Another useful Python package is pandas, which is an open source library providing high-performance, easy-to-use data structures and data analysis tools for Python. pandas stands for panel data, a term borrowed from econometrics and is an efficient library for data analysis with an emphasis on tabular data. pandas has two major classes, the DataFrame class with two-dimensional data objects and tabular data organized in columns and the class Series with a focus on one-dimensional data objects. Both classes allow you to index data easily as we will see in the examples below. pandas allows you also to perform mathematical operations on the data, spanning from simple reshapings of vectors and matrices to statistical operations.

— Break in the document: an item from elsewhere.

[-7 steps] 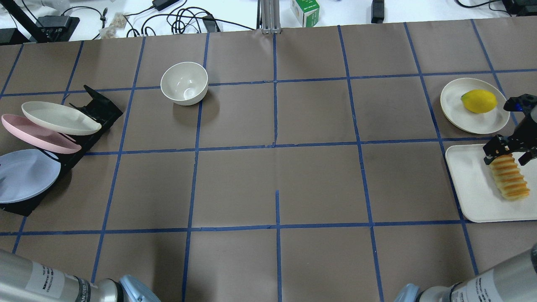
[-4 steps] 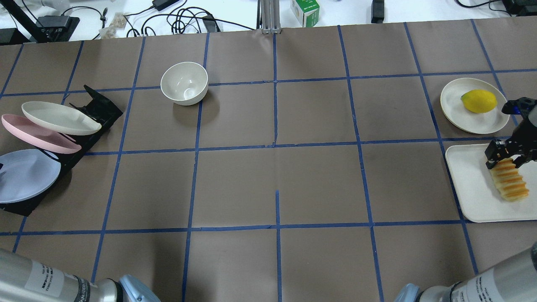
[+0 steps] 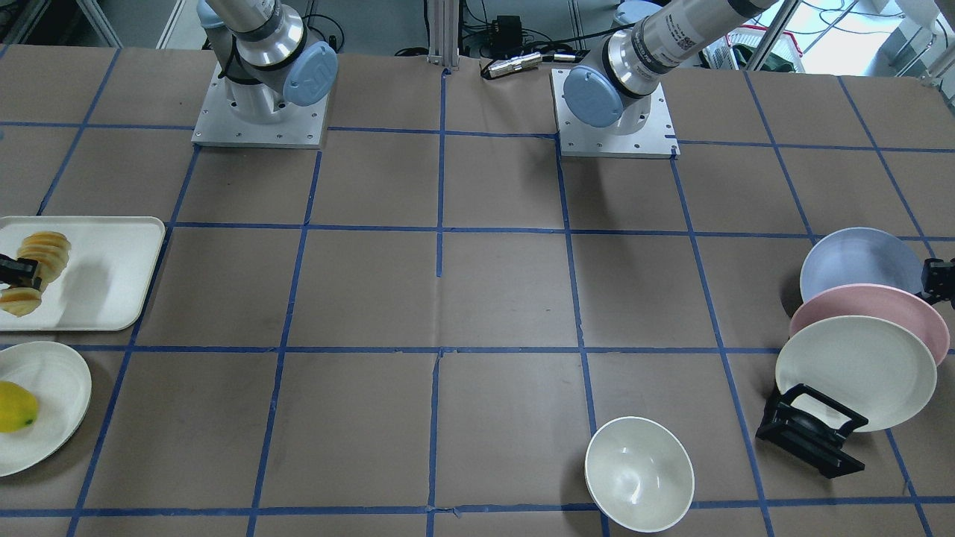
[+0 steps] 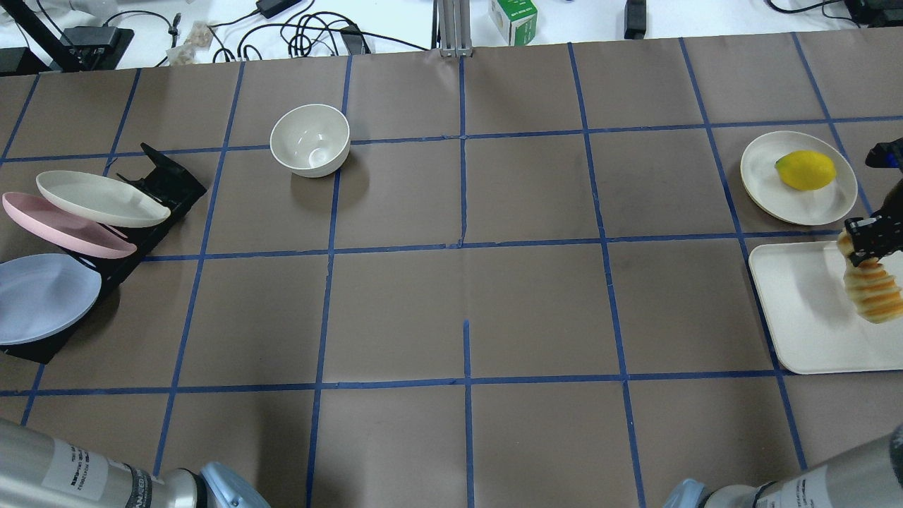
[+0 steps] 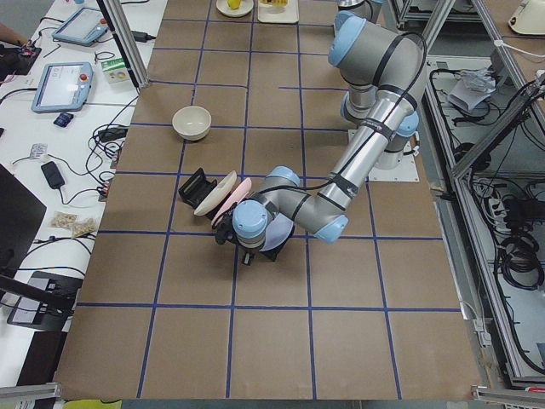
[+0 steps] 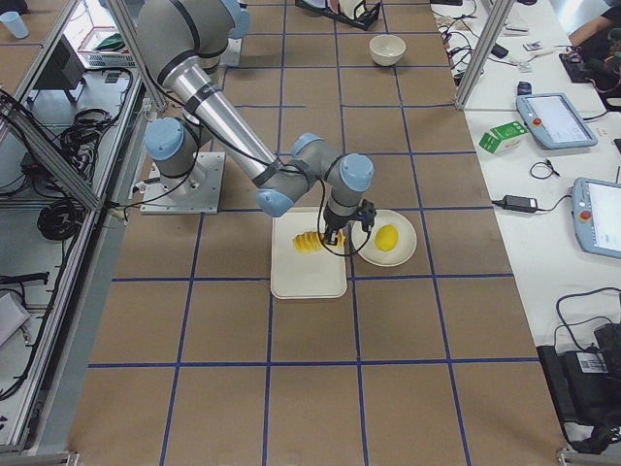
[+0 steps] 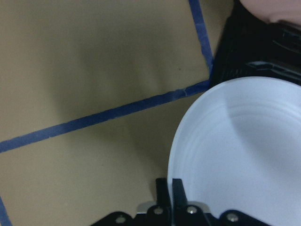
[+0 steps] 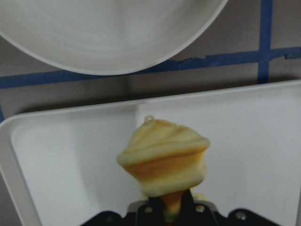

The following simple example shows how we can, in an easy way make tables of our data. Here we define a data set which includes names, place of birth and date of birth, and displays the data in an easy to read way. We will see repeated use of pandas, in particular in connection with classification of data.
import pandas as pd
from IPython.display import display
data = {'First Name': ["Frodo", "Bilbo", "Aragorn II", "Samwise"],
'Last Name': ["Baggins", "Baggins","Elessar","Gamgee"],
'Place of birth': ["Shire", "Shire", "Eriador", "Shire"],
'Date of Birth T.A.': [2968, 2890, 2931, 2980]
}
data_pandas = pd.DataFrame(data)
display(data_pandas)
In the above we have imported pandas with the shorthand pd, the latter has become the standard way we import pandas. We make then a list of various variables and reorganize the aboves lists into a DataFrame and then print out a neat table with specific column labels as Name, place of birth and date of birth. Displaying these results, we see that the indices are given by the default numbers from zero to three. pandas is extremely flexible and we can easily change the above indices by defining a new type of indexing as
data_pandas = pd.DataFrame(data,index=['Frodo','Bilbo','Aragorn','Sam'])
display(data_pandas)
Thereafter we display the content of the row which begins with the index Aragorn
display(data_pandas.loc['Aragorn'])
We can easily append data to this, for example
new_hobbit = {'First Name': ["Peregrin"],
'Last Name': ["Took"],
'Place of birth': ["Shire"],
'Date of Birth T.A.': [2990]
}
data_pandas=data_pandas.append(pd.DataFrame(new_hobbit, index=['Pippin']))
display(data_pandas)
Here are other examples where we use the DataFrame functionality to handle arrays, now with more interesting features for us, namely numbers. We set up a matrix of dimensionality \( 10\times 5 \) and compute the mean value and standard deviation of each column. Similarly, we can perform mathematial operations like squaring the matrix elements and many other operations.
import numpy as np
import pandas as pd
from IPython.display import display
np.random.seed(100)
# setting up a 10 x 5 matrix
rows = 10
cols = 5
a = np.random.randn(rows,cols)
df = pd.DataFrame(a)
display(df)
print(df.mean())
print(df.std())
display(df**2)
Thereafter we can select specific columns only and plot final results
df.columns = ['First', 'Second', 'Third', 'Fourth', 'Fifth']
df.index = np.arange(10)
display(df)
print(df['Second'].mean() )
print(df.info())
print(df.describe())
from pylab import plt, mpl
plt.style.use('seaborn')
mpl.rcParams['font.family'] = 'serif'
df.cumsum().plot(lw=2.0, figsize=(10,6))
plt.show()
df.plot.bar(figsize=(10,6), rot=15)
plt.show()
We can produce a \( 4\times 4 \) matrix
b = np.arange(16).reshape((4,4))
print(b)
df1 = pd.DataFrame(b)
print(df1)
and many other operations.
The Series class is another important class included in pandas. You can view it as a specialization of DataFrame but where we have just a single column of data. It shares many of the same features as DataFrame. As with DataFrame, most operations are vectorized, achieving thereby a high performance when dealing with computations of arrays, in particular labeled arrays. As we will see below it leads also to a very concice code close to the mathematical operations we may be interested in. For multidimensional arrays, we recommend strongly xarray. xarray has much of the same flexibility as pandas, but allows for the extension to higher dimensions than two. We will see examples later of the usage of both pandas and xarray.